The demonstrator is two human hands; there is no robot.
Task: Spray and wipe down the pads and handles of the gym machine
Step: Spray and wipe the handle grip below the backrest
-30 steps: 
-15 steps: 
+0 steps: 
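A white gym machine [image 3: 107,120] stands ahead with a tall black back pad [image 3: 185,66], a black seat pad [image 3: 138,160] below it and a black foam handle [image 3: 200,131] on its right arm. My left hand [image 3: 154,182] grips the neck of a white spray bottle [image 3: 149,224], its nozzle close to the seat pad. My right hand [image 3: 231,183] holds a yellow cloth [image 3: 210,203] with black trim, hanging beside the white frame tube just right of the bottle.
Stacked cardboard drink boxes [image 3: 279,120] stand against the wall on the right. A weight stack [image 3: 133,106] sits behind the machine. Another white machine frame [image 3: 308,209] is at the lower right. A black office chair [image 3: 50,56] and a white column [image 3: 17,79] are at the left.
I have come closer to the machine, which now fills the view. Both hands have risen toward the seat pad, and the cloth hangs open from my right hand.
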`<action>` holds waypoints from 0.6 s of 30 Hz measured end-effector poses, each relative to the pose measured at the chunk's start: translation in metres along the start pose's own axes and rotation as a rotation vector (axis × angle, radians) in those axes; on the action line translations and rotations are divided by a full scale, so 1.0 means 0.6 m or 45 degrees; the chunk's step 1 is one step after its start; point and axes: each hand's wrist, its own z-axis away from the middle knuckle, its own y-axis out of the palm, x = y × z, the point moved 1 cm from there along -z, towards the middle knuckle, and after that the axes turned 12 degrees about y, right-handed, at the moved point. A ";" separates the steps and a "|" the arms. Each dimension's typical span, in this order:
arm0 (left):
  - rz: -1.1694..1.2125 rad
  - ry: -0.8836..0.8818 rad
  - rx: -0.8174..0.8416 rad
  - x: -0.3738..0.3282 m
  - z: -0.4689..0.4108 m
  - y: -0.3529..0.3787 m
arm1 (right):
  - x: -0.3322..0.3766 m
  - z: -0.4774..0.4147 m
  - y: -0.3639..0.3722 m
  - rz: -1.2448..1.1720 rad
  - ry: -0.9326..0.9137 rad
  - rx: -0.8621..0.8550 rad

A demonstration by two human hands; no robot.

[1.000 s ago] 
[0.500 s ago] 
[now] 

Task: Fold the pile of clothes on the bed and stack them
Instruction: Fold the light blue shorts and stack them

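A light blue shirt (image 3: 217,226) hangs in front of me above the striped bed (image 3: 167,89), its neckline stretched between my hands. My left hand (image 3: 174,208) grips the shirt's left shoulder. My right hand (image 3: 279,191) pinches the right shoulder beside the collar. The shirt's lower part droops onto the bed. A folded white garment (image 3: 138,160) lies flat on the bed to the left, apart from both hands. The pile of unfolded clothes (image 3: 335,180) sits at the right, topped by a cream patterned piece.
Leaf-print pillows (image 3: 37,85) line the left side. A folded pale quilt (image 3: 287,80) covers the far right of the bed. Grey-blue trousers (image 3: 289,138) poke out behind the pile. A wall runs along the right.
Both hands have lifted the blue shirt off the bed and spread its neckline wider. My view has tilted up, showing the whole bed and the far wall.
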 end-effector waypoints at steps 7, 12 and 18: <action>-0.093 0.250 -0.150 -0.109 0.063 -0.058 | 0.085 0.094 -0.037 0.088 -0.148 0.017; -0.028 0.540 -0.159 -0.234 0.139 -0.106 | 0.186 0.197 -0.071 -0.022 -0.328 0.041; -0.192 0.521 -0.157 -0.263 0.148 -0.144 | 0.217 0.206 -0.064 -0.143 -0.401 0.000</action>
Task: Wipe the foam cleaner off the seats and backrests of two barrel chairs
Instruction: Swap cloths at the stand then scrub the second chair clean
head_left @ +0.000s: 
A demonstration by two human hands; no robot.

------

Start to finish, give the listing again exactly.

The demonstrator is two human hands; there is no robot.
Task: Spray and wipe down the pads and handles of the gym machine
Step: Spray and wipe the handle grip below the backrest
-30 steps: 
-15 steps: 
+0 steps: 
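A white gym machine [image 3: 107,120] stands ahead with a tall black back pad [image 3: 185,66], a black seat pad [image 3: 138,160] below it and a black foam handle [image 3: 200,131] on its right arm. My left hand [image 3: 154,182] grips the neck of a white spray bottle [image 3: 149,224], its nozzle close to the seat pad. My right hand [image 3: 231,183] holds a yellow cloth [image 3: 210,203] with black trim, hanging beside the white frame tube just right of the bottle.
Stacked cardboard drink boxes [image 3: 279,120] stand against the wall on the right. A weight stack [image 3: 133,106] sits behind the machine. Another white machine frame [image 3: 308,209] is at the lower right. A black office chair [image 3: 50,56] and a white column [image 3: 17,79] are at the left.
I have come closer to the machine, which now fills the view. Both hands have risen toward the seat pad, and the cloth hangs open from my right hand.
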`<action>` holds waypoints from 0.6 s of 30 Hz measured end-effector poses, each relative to the pose measured at the chunk's start: translation in metres along the start pose's own axes and rotation as a rotation vector (axis × angle, radians) in those axes; on the action line translations and rotations are divided by a full scale, so 1.0 means 0.6 m or 45 degrees; the chunk's step 1 is one step after its start; point and axes: each hand's wrist, its own z-axis away from the middle knuckle, its own y-axis out of the palm, x = y × z, the point moved 1 cm from there along -z, towards the middle knuckle, and after that the axes turned 12 degrees about y, right-handed, at the moved point. A ";" separates the steps and a "|" the arms. Each dimension's typical span, in this order:
arm0 (left):
  - rz: -1.1694..1.2125 rad
  - ry: -0.8836..0.8818 rad
  - rx: -0.8174..0.8416 rad
  - x: -0.3738..0.3282 m
  - z: -0.4689..0.4108 m
  - y: -0.3529..0.3787 m
arm1 (right):
  - x: -0.3322..0.3766 m
  - z: -0.4774..0.4147 m
  - y: -0.3639..0.3722 m
  - rz: -1.2448..1.1720 rad
  - ry: -0.9326..0.9137 rad
  - rx: -0.8621..0.8550 rad

A demonstration by two human hands; no robot.

[1.000 s ago] 
[0.500 s ago] 
[now] 

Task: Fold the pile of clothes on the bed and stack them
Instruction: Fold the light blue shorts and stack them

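A light blue shirt (image 3: 217,226) hangs in front of me above the striped bed (image 3: 167,89), its neckline stretched between my hands. My left hand (image 3: 174,208) grips the shirt's left shoulder. My right hand (image 3: 279,191) pinches the right shoulder beside the collar. The shirt's lower part droops onto the bed. A folded white garment (image 3: 138,160) lies flat on the bed to the left, apart from both hands. The pile of unfolded clothes (image 3: 335,180) sits at the right, topped by a cream patterned piece.
Leaf-print pillows (image 3: 37,85) line the left side. A folded pale quilt (image 3: 287,80) covers the far right of the bed. Grey-blue trousers (image 3: 289,138) poke out behind the pile. A wall runs along the right.
Both hands have lifted the blue shirt off the bed and spread its neckline wider. My view has tilted up, showing the whole bed and the far wall.
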 end-effector waypoints at steps 7, 12 and 18: <action>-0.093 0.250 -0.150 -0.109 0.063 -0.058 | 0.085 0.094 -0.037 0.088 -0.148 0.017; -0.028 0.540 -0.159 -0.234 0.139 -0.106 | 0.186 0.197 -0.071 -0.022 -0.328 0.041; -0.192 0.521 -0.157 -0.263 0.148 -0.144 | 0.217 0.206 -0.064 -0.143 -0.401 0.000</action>
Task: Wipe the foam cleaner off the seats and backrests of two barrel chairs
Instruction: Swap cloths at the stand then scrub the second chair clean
head_left @ +0.000s: 
A demonstration by two human hands; no robot.

What appears above is the full answer.